TASK DIRECTIONS:
Go through the material and return every line that contains the string "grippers".

::::::

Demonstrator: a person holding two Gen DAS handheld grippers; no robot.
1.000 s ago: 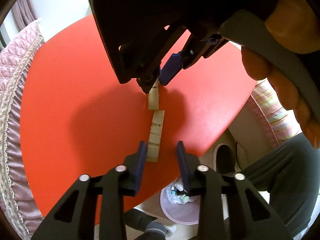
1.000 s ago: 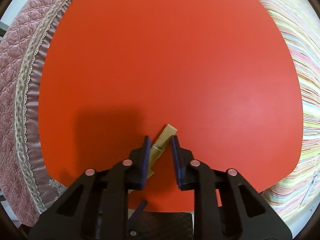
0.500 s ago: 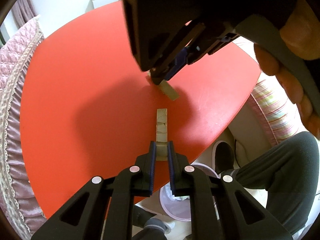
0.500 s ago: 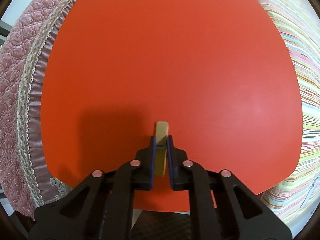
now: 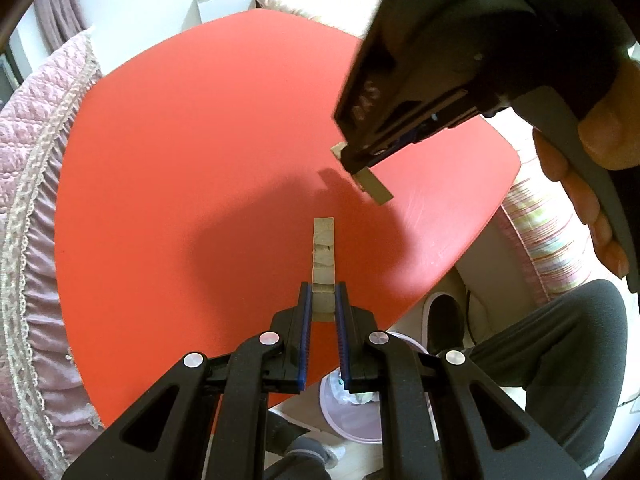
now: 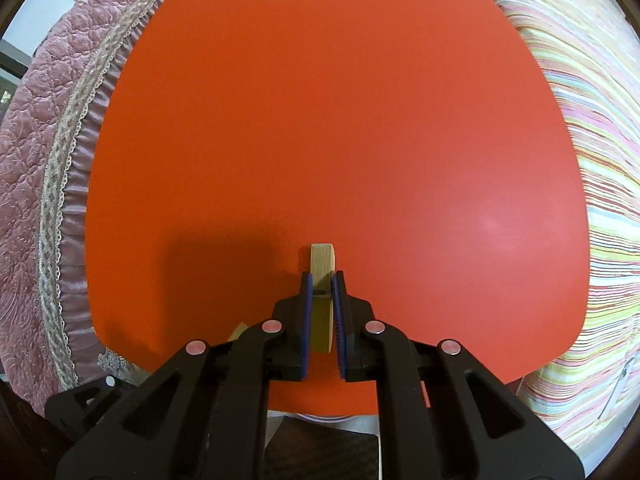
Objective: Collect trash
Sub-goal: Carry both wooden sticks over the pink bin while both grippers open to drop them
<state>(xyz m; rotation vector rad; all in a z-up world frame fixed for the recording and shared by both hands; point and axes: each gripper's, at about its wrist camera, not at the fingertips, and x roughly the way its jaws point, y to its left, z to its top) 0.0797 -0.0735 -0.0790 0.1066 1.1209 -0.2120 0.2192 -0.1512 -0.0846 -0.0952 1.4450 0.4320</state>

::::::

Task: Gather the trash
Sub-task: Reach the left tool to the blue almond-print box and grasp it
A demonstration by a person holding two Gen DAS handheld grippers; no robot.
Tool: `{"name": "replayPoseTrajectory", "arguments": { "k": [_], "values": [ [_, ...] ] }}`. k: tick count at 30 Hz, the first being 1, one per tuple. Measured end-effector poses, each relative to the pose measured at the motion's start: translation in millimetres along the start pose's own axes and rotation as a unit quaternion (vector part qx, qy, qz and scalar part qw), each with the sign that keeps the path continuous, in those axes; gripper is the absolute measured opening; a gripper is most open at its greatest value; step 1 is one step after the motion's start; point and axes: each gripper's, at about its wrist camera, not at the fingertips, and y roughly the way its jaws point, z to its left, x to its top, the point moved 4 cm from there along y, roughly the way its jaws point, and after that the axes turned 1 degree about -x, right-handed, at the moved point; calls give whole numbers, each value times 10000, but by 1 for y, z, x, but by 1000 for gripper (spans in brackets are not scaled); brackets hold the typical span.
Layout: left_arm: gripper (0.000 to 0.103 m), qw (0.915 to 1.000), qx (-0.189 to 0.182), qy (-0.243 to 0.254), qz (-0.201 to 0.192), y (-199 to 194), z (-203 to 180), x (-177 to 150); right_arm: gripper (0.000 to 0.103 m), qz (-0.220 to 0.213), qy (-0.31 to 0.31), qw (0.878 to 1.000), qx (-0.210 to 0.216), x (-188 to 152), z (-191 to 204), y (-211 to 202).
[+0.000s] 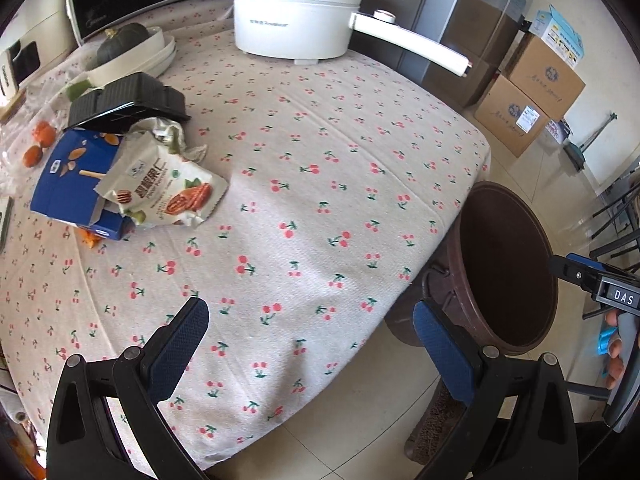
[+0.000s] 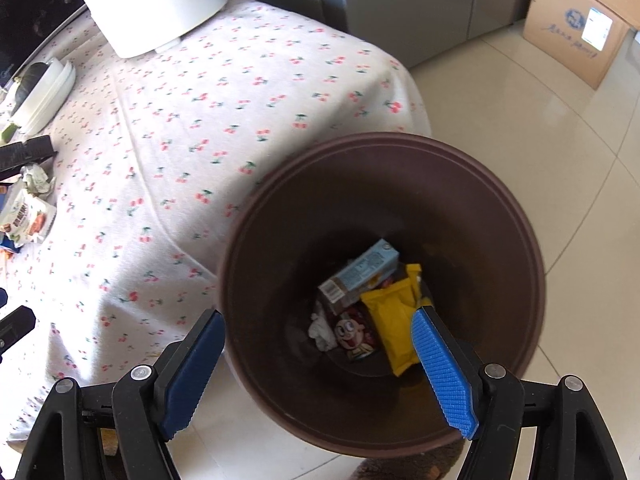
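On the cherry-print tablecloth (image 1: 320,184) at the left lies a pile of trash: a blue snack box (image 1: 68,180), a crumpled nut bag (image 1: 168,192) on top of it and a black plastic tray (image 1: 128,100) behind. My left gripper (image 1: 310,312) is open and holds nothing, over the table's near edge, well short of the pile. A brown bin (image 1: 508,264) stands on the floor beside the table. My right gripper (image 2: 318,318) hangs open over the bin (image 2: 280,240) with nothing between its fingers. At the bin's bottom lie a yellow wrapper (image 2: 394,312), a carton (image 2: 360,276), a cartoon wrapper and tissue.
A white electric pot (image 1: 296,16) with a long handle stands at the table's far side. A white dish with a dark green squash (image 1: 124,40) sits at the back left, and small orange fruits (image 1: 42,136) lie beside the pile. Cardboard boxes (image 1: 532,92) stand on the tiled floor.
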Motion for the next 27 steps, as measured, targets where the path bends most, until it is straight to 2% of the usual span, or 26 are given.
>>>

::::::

ANSWER BOX:
Demonstrator: a person holding two Gen DAS handheld grippers; no robot.
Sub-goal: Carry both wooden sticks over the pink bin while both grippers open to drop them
A demonstration by a person holding two Gen DAS handheld grippers; no robot.

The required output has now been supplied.